Happily, it turned out that those were one and the same. Bouman recalls feeling complete disbelief when her team ran their first tests and saw the ring appear. “Even though we had worked on this for years, I don’t think any of us expected we would get a ring that easily,” she says. “We just expected a blob.”
‘Not just sitting in a lab’
Bouman says that most of the time she’s not focused on the fact that she’s in a field where women are the minority. “But I do sometimes think about it. How do we get more women involved?” she says. “One key is showing that when you go into fields like computer science and engineering, it’s not just sitting in a lab putting together a circuit or typing on your computer.”
She recalls standing in Mexico two years ago, at one of the sites where telescopes were collecting data on a galaxy 54 million light years away, information she would eventually help transform. Going into a career in science means “working with people around the world. It’s going to telescopes at 15,000 feet,” she says. “It’s working toward making the first image of a black hole.”

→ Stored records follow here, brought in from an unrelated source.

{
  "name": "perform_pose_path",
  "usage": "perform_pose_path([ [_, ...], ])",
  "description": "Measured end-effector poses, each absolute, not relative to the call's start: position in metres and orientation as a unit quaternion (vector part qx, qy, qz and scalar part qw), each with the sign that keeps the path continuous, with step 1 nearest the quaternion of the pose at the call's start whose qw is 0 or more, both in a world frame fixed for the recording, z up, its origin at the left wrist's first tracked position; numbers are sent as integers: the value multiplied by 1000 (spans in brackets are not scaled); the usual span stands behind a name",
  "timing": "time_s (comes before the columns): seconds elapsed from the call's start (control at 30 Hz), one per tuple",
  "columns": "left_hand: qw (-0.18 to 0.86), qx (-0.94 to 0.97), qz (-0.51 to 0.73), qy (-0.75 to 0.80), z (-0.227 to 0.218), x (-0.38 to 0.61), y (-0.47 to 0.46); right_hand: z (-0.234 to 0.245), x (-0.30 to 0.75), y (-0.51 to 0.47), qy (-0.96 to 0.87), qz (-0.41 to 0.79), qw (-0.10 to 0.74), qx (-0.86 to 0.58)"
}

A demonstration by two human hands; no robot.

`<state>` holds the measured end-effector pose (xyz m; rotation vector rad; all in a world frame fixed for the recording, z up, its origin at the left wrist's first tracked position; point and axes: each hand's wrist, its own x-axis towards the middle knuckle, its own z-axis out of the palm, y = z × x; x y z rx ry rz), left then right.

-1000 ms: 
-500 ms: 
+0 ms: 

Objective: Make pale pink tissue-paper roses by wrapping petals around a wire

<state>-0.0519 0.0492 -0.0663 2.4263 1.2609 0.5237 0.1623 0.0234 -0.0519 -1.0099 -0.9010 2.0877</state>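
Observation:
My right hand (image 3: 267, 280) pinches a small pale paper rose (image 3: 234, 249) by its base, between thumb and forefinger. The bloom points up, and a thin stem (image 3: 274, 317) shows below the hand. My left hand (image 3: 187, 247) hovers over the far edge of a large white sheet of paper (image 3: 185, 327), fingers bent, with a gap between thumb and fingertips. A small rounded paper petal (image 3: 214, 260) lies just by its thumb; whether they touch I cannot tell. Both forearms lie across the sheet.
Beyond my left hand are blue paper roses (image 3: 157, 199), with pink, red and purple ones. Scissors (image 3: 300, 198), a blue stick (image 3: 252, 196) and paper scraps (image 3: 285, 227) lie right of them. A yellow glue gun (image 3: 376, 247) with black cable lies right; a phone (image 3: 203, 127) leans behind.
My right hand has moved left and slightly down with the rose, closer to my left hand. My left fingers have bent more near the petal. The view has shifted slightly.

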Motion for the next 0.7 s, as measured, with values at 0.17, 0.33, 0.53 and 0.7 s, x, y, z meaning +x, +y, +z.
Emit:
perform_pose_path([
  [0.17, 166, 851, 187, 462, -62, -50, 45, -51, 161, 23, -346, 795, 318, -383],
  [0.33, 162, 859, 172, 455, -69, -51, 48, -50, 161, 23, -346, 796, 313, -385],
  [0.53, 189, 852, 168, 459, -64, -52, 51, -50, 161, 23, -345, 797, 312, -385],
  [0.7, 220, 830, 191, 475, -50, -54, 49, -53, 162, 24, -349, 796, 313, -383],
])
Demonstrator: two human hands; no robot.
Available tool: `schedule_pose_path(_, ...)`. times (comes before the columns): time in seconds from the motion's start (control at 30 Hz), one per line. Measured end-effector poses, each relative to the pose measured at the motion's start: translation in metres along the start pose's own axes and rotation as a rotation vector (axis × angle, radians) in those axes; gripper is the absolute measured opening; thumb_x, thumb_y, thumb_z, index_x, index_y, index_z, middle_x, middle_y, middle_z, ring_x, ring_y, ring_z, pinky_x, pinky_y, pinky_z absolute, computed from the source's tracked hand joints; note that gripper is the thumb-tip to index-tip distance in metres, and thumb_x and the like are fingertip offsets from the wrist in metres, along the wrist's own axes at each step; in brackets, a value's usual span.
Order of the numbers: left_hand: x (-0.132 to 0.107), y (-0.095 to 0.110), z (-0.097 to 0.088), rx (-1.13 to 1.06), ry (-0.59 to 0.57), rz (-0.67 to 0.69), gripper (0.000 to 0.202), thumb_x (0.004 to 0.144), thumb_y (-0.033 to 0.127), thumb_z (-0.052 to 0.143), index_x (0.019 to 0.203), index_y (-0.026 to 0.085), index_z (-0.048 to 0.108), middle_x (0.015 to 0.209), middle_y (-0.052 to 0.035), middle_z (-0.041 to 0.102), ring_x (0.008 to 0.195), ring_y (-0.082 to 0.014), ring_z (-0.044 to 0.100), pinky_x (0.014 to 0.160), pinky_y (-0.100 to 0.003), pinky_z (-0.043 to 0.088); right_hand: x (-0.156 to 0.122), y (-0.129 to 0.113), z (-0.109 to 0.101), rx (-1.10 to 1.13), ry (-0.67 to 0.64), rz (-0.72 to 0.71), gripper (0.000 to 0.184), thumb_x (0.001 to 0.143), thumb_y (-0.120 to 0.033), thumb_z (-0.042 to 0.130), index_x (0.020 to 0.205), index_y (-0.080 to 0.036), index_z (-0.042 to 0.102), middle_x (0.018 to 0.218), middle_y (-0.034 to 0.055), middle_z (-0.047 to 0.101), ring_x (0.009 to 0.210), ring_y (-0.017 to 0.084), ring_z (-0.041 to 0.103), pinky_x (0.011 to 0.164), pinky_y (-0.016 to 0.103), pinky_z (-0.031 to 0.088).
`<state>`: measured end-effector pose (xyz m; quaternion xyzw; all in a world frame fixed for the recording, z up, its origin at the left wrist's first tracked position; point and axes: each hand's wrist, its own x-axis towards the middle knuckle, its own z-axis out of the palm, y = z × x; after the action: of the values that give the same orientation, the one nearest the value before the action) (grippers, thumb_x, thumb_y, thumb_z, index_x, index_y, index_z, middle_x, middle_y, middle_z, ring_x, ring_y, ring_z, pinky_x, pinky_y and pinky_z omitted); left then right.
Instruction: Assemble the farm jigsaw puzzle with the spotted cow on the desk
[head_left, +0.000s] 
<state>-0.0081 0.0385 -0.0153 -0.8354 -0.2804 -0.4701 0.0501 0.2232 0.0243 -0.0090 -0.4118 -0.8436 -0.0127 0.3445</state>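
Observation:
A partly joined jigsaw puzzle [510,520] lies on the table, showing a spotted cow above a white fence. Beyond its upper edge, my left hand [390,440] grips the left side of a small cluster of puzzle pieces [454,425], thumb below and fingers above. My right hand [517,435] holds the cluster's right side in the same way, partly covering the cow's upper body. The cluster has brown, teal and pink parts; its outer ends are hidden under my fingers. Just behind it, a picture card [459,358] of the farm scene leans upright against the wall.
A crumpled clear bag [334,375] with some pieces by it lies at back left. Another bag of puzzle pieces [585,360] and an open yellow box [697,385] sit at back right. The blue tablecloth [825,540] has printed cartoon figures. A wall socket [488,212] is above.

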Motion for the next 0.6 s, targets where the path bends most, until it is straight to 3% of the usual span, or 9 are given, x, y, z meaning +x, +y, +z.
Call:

Bouman is still starting out in her own career. She has been working on the project while a post-doctoral fellow at MIT and will soon start a job as an assistant professor at Caltech. With enthusiasm, she describes all the other unseeable things that might be seen with the right combination of hardware and software. Bouman has already worked on looking around corners by analyzing tiny shadows and determining the material properties of objects in videos by measuring tiny motions that are invisible to the naked eye.
She also plans to continue work with the Event Horizon Telescope team, which is adding satellite dishes in space to the network of telescopes here on Earth that were used to produce the image released on Wednesday. With the increased perspective and power, she says, they just might be able to make movies of black holes in addition to still images.
“It’s exciting,” she says. And that’s also her message for the next generation who might consider careers like hers. “As long as you’re excited and you’re motivated to work on it, then you should never feel like you can’t do it.”